- [EXERCISE REQUIREMENTS]
Every word of the data must be reproduced in your reply exactly.

- [PROVIDED ENTRIES]
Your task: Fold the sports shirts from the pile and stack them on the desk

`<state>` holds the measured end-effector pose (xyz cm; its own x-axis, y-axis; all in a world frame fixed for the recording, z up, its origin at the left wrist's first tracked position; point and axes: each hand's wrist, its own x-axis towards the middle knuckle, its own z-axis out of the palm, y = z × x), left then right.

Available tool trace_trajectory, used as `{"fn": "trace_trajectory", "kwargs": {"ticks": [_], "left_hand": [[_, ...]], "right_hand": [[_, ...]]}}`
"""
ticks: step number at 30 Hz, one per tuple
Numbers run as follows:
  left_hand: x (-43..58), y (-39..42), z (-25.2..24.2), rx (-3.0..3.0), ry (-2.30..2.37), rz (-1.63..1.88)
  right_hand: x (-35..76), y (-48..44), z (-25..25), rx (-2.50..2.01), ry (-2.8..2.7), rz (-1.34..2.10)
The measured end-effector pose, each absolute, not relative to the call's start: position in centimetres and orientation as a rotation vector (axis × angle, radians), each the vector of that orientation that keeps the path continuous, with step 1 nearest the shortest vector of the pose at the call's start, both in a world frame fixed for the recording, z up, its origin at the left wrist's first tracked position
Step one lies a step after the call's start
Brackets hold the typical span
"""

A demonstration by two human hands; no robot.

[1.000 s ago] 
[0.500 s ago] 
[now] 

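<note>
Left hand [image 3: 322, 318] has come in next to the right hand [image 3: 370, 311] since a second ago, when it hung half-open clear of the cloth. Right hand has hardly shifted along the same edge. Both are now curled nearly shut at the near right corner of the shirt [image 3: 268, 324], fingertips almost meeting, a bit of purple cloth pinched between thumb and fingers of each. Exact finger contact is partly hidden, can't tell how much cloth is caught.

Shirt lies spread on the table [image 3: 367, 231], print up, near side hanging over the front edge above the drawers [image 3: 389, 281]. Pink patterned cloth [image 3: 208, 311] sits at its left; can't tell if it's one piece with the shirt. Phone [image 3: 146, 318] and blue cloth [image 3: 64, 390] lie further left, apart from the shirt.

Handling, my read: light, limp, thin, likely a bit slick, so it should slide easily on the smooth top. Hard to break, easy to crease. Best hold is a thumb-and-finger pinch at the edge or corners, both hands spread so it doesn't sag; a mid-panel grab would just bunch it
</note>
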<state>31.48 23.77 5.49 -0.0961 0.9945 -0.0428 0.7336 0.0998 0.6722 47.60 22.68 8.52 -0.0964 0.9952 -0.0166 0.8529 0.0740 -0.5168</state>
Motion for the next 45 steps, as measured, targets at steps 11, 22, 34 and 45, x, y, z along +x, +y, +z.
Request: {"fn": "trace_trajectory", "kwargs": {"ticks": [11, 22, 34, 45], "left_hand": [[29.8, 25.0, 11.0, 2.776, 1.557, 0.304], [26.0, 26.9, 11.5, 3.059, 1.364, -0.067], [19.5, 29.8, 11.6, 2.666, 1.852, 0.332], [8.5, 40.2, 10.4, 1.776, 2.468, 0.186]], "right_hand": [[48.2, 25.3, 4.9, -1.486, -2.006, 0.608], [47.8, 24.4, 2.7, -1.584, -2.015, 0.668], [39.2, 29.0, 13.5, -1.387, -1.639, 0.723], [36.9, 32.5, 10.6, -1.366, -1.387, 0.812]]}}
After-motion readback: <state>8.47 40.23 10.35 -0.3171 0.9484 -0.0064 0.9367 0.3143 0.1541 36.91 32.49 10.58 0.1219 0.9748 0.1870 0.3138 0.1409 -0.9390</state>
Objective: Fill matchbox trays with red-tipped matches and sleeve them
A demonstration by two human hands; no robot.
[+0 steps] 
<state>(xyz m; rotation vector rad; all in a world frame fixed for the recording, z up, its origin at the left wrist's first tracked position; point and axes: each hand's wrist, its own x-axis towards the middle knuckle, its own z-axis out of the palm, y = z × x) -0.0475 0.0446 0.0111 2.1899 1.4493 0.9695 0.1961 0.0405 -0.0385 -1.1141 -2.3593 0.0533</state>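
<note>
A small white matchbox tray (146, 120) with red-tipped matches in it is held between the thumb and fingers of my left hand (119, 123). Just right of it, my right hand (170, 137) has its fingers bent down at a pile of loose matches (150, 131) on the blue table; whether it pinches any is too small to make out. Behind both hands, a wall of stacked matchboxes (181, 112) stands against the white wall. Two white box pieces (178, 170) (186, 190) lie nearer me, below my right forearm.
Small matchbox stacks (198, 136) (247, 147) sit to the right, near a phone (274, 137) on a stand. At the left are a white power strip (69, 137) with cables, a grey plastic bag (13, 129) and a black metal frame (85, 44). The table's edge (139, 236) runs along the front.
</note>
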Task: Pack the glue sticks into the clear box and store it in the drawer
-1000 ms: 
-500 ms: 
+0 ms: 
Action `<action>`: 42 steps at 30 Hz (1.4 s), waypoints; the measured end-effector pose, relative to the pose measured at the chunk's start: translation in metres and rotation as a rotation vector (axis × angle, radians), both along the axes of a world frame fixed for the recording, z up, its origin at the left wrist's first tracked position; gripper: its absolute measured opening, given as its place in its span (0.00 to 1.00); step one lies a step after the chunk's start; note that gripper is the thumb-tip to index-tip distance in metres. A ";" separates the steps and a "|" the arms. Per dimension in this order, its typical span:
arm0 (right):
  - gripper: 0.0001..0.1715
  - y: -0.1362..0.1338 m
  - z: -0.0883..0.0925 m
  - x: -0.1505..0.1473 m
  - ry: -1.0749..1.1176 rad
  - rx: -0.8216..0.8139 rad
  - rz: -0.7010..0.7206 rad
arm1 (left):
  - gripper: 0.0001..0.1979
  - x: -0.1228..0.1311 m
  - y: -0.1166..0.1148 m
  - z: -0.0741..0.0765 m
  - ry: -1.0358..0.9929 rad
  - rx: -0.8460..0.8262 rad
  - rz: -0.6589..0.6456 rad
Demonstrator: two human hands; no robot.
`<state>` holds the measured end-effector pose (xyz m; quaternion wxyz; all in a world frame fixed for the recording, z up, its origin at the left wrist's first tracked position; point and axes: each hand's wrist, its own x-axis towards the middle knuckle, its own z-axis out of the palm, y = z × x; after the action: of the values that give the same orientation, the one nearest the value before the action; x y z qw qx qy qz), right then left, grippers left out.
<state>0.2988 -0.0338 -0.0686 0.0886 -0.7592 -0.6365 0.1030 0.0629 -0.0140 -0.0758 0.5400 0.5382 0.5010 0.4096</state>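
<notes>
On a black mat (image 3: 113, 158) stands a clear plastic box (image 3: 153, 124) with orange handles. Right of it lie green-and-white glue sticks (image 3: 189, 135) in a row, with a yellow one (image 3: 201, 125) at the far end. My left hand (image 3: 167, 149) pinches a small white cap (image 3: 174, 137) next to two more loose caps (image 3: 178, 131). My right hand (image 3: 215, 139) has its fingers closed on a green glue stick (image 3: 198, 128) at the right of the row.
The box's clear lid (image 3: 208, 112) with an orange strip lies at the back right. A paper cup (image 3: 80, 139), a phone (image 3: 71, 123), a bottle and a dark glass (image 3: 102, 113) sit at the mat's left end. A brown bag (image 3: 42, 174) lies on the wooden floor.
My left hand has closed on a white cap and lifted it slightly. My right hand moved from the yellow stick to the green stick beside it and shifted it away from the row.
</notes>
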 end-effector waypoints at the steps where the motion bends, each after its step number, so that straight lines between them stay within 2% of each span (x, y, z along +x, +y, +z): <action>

- [FINAL ANSWER]
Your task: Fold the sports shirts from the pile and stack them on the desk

`<state>` holds the measured end-effector pose (xyz cm; its own x-axis, y-axis; all in a world frame fixed for the recording, z up, its origin at the left wrist's first tracked position; point and axes: each hand's wrist, its own x-axis towards the middle knuckle, its own z-axis out of the palm, y = z × x), left then right.

Available tool trace_trajectory, used as `{"fn": "trace_trajectory", "kwargs": {"ticks": [_], "left_hand": [[_, ...]], "right_hand": [[_, ...]]}}`
"""
ticks: step number at 30 Hz, one per tuple
Numbers run as follows:
  left_hand: x (-43..58), y (-39..42), z (-25.2..24.2), rx (-3.0..3.0), ry (-2.30..2.37), rz (-1.63..1.88)
  right_hand: x (-35..76), y (-48..44), z (-25..25), rx (-2.50..2.01), ry (-2.8..2.7), rz (-1.34..2.10)
The measured end-effector pose, each absolute, not relative to the call's start: position in centimetres and orientation as a rotation vector (axis × angle, radians), each the vector of that orientation that keeps the path continuous, with step 1 nearest the shortest vector of the pose at the call's start, both in a world frame fixed for the recording, z up, its origin at the left wrist's first tracked position
Step one lies a step after the call's start
Brackets hold the typical span
"""

A demonstration by two human hands; no robot.

[1.000 s ago] 
[0.500 s ago] 
[now] 

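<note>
Left hand [image 3: 322, 318] has come in next to the right hand [image 3: 370, 311] since a second ago, when it hung half-open clear of the cloth. Right hand has hardly shifted along the same edge. Both are now curled nearly shut at the near right corner of the shirt [image 3: 268, 324], fingertips almost meeting, a bit of purple cloth pinched between thumb and fingers of each. Exact finger contact is partly hidden, can't tell how much cloth is caught.

Shirt lies spread on the table [image 3: 367, 231], print up, near side hanging over the front edge above the drawers [image 3: 389, 281]. Pink patterned cloth [image 3: 208, 311] sits at its left; can't tell if it's one piece with the shirt. Phone [image 3: 146, 318] and blue cloth [image 3: 64, 390] lie further left, apart from the shirt.

Handling, my read: light, limp, thin, likely a bit slick, so it should slide easily on the smooth top. Hard to break, easy to crease. Best hold is a thumb-and-finger pinch at the edge or corners, both hands spread so it doesn't sag; a mid-panel grab would just bunch it
</note>
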<state>31.48 23.77 5.49 -0.0961 0.9945 -0.0428 0.7336 0.0998 0.6722 47.60 22.68 8.52 -0.0964 0.9952 -0.0166 0.8529 0.0740 -0.5168</state>
Motion for the next 45 steps, as measured, targets at steps 11, 22, 34 and 45, x, y, z along +x, +y, +z.
Request: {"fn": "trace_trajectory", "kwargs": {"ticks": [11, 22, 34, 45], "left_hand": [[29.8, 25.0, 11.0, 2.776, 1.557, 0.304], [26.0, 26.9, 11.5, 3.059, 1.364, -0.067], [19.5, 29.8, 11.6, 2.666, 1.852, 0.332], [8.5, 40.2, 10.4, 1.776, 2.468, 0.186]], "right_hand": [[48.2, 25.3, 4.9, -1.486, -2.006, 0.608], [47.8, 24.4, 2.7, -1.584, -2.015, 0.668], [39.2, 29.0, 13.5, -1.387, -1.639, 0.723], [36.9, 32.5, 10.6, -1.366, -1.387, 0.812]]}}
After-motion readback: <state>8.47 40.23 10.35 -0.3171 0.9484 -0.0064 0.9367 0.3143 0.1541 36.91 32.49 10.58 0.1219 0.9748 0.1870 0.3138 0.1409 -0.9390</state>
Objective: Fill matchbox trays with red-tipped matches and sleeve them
A demonstration by two human hands; no robot.
[+0 steps] 
<state>(xyz m; rotation vector rad; all in a world frame fixed for the recording, z up, its origin at the left wrist's first tracked position; point and axes: each hand's wrist, its own x-axis towards the middle knuckle, its own z-axis out of the palm, y = z × x) -0.0475 0.0446 0.0111 2.1899 1.4493 0.9695 0.1961 0.0405 -0.0385 -1.1141 -2.3593 0.0533</state>
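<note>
A small white matchbox tray (146, 120) with red-tipped matches in it is held between the thumb and fingers of my left hand (119, 123). Just right of it, my right hand (170, 137) has its fingers bent down at a pile of loose matches (150, 131) on the blue table; whether it pinches any is too small to make out. Behind both hands, a wall of stacked matchboxes (181, 112) stands against the white wall. Two white box pieces (178, 170) (186, 190) lie nearer me, below my right forearm.
Small matchbox stacks (198, 136) (247, 147) sit to the right, near a phone (274, 137) on a stand. At the left are a white power strip (69, 137) with cables, a grey plastic bag (13, 129) and a black metal frame (85, 44). The table's edge (139, 236) runs along the front.
</note>
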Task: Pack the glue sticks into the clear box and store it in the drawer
-1000 ms: 
-500 ms: 
+0 ms: 
Action `<action>`: 42 steps at 30 Hz (1.4 s), waypoints; the measured end-effector pose, relative to the pose measured at the chunk's start: translation in metres and rotation as a rotation vector (axis × angle, radians), both along the axes of a world frame fixed for the recording, z up, its origin at the left wrist's first tracked position; gripper: its absolute measured opening, given as its place in its span (0.00 to 1.00); step one lies a step after the chunk's start; note that gripper is the thumb-tip to index-tip distance in metres. A ";" separates the steps and a "|" the arms. Per dimension in this order, its typical span:
arm0 (right):
  - gripper: 0.0001..0.1715
  - y: -0.1362..0.1338 m
  - z: -0.0883..0.0925 m
  - x: -0.1505..0.1473 m
  - ry: -1.0749..1.1176 rad
  - rx: -0.8216..0.8139 rad
  - rz: -0.7010..0.7206 rad
arm1 (left):
  - gripper: 0.0001..0.1979
  - x: -0.1228..0.1311 m
  - y: -0.1166..0.1148 m
  - z: -0.0741..0.0765 m
  - ry: -1.0358..0.9929 rad
  - rx: -0.8460..0.8262 rad
  - rz: -0.6589..0.6456 rad
Demonstrator: two human hands; no robot.
`<state>` holds the measured end-effector pose (xyz m; quaternion wxyz; all in a world frame fixed for the recording, z up, its origin at the left wrist's first tracked position; point and axes: each hand's wrist, its own x-axis towards the middle knuckle, its own z-axis out of the palm, y = z × x; after the action: of the values that give the same orientation, the one nearest the value before the action; x y z qw qx qy qz), right then left, grippers left out.
<state>0.2988 -0.0338 -0.0686 0.0886 -0.7592 -0.6365 0.1030 0.0629 -0.0140 -0.0758 0.5400 0.5382 0.5010 0.4096</state>
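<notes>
On a black mat (image 3: 113, 158) stands a clear plastic box (image 3: 153, 124) with orange handles. Right of it lie green-and-white glue sticks (image 3: 189, 135) in a row, with a yellow one (image 3: 201, 125) at the far end. My left hand (image 3: 167, 149) pinches a small white cap (image 3: 174, 137) next to two more loose caps (image 3: 178, 131). My right hand (image 3: 215, 139) has its fingers closed on a green glue stick (image 3: 198, 128) at the right of the row.
The box's clear lid (image 3: 208, 112) with an orange strip lies at the back right. A paper cup (image 3: 80, 139), a phone (image 3: 71, 123), a bottle and a dark glass (image 3: 102, 113) sit at the mat's left end. A brown bag (image 3: 42, 174) lies on the wooden floor.
My left hand has closed on a white cap and lifted it slightly. My right hand moved from the yellow stick to the green stick beside it and shifted it away from the row.
</notes>
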 end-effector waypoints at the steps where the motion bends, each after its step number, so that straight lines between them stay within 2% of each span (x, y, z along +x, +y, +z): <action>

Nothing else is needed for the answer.